• [EXERCISE AIM]: Go through the material below, count the lines with the word "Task", and reply with the count alone.

• [DATA PROVIDED]:
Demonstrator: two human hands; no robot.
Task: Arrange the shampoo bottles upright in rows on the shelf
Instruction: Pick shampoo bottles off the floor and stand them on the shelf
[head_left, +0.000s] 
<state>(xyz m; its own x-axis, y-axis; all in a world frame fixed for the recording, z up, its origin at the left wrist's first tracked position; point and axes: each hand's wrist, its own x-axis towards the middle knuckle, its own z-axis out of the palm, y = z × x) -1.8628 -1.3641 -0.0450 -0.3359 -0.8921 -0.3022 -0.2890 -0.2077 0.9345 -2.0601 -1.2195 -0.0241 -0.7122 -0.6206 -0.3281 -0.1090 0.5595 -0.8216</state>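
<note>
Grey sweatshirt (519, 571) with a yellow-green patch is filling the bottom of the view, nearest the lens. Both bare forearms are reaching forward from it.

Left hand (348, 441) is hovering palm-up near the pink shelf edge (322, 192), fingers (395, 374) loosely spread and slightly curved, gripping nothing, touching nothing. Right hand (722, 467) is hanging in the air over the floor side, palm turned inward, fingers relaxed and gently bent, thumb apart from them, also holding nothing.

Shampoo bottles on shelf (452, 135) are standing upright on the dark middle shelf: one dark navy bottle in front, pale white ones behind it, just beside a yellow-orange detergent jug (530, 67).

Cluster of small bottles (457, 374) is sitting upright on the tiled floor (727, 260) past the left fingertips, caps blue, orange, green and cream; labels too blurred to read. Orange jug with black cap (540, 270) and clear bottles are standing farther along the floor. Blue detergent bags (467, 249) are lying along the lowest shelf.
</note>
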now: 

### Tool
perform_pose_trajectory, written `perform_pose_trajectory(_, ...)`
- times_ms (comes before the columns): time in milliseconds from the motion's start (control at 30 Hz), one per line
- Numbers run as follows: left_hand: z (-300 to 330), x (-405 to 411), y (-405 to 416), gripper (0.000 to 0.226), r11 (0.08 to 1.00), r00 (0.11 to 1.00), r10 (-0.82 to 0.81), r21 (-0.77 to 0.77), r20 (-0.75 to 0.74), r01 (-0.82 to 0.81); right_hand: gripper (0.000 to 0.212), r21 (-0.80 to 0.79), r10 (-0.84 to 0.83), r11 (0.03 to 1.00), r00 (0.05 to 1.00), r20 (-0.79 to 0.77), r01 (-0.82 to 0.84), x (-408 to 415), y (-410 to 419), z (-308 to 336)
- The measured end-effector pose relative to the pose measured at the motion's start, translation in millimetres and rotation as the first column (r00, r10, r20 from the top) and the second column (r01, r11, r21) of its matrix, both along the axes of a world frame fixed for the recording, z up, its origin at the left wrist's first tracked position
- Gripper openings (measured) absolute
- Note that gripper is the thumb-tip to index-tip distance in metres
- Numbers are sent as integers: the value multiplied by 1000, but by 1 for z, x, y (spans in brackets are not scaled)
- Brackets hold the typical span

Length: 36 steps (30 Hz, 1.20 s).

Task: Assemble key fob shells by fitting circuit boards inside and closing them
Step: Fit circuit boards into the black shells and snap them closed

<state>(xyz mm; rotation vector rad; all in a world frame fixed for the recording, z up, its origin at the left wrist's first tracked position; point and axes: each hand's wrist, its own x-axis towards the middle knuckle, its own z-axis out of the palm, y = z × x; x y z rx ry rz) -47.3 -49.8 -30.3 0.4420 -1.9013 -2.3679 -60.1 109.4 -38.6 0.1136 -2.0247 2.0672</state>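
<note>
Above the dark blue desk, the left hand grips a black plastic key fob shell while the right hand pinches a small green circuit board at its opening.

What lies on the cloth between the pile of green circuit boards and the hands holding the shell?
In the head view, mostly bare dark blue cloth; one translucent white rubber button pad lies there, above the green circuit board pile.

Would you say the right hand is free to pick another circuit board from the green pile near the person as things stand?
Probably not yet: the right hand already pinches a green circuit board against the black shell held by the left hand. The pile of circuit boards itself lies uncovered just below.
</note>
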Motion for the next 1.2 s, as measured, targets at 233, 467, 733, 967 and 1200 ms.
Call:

• [ANSWER TO THIS EXERCISE]: 2